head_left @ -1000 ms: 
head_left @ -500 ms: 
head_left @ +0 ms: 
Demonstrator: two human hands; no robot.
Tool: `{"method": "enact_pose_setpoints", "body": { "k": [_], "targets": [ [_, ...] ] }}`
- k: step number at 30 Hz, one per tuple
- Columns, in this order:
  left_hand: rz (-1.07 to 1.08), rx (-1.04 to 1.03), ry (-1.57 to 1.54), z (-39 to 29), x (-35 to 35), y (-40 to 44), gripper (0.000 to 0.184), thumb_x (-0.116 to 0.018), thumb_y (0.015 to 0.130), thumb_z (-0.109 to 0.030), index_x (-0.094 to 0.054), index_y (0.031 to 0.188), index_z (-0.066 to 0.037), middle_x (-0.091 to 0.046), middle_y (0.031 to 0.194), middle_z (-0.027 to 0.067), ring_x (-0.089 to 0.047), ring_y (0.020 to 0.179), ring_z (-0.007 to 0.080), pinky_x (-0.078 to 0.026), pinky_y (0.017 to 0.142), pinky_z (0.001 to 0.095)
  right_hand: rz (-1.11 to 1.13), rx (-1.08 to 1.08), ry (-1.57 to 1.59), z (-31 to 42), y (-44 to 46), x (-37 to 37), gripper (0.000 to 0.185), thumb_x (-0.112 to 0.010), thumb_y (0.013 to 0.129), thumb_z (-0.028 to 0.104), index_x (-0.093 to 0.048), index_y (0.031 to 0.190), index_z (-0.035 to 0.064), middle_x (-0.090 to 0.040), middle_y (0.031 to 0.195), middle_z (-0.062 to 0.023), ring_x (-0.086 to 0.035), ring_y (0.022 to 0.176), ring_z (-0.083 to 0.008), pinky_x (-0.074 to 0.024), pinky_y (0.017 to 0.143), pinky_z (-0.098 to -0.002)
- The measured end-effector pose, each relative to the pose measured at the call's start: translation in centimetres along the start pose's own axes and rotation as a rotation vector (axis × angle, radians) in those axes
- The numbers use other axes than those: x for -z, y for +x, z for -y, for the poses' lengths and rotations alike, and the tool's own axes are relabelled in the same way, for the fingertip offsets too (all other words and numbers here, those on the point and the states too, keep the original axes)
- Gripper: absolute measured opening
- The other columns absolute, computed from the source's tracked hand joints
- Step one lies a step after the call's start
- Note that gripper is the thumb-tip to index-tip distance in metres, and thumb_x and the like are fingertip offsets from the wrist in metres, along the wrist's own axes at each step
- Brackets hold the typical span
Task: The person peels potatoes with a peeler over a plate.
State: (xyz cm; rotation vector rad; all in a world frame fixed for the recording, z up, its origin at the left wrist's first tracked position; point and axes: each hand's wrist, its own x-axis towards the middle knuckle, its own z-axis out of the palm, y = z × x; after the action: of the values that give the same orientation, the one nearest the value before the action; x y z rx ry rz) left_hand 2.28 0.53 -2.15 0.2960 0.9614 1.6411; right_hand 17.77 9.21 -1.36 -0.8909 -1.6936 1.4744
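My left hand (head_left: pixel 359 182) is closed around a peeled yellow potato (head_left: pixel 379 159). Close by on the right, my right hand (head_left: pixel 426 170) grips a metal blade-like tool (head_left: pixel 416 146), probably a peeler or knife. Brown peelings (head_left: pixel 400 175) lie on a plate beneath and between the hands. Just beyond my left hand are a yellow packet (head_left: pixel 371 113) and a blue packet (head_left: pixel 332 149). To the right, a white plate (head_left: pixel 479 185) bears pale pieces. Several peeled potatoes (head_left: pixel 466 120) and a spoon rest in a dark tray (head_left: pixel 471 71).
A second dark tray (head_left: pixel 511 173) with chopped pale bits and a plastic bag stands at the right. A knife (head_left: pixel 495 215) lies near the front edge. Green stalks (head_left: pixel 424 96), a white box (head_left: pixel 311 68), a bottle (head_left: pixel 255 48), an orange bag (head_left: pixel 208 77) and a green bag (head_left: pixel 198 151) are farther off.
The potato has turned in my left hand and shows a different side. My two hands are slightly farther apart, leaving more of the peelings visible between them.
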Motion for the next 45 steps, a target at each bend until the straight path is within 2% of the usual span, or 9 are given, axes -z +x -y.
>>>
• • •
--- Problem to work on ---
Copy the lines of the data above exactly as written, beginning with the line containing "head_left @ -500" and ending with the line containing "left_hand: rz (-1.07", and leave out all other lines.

--- Output below ---
head_left @ -500 ms: 
head_left @ +0 ms: 
Demonstrator: two human hands; no robot.
Tool: `{"method": "enact_pose_setpoints", "body": { "k": [_], "targets": [ [_, ...] ] }}`
- k: step number at 30 Hz, one per tuple
- Columns, in this order:
  left_hand: rz (-1.07 to 1.08), rx (-1.04 to 1.03), ry (-1.57 to 1.54), z (-39 to 29), x (-35 to 35), y (-40 to 44), gripper (0.000 to 0.184), thumb_x (-0.116 to 0.018), thumb_y (0.015 to 0.130), thumb_z (-0.109 to 0.030), index_x (-0.094 to 0.054), index_y (0.031 to 0.188), index_z (-0.066 to 0.037), middle_x (-0.091 to 0.046), middle_y (0.031 to 0.194), middle_z (-0.027 to 0.067), ring_x (-0.089 to 0.047), ring_y (0.020 to 0.179), ring_z (-0.007 to 0.080), pinky_x (-0.078 to 0.026), pinky_y (0.017 to 0.142), pinky_z (0.001 to 0.095)

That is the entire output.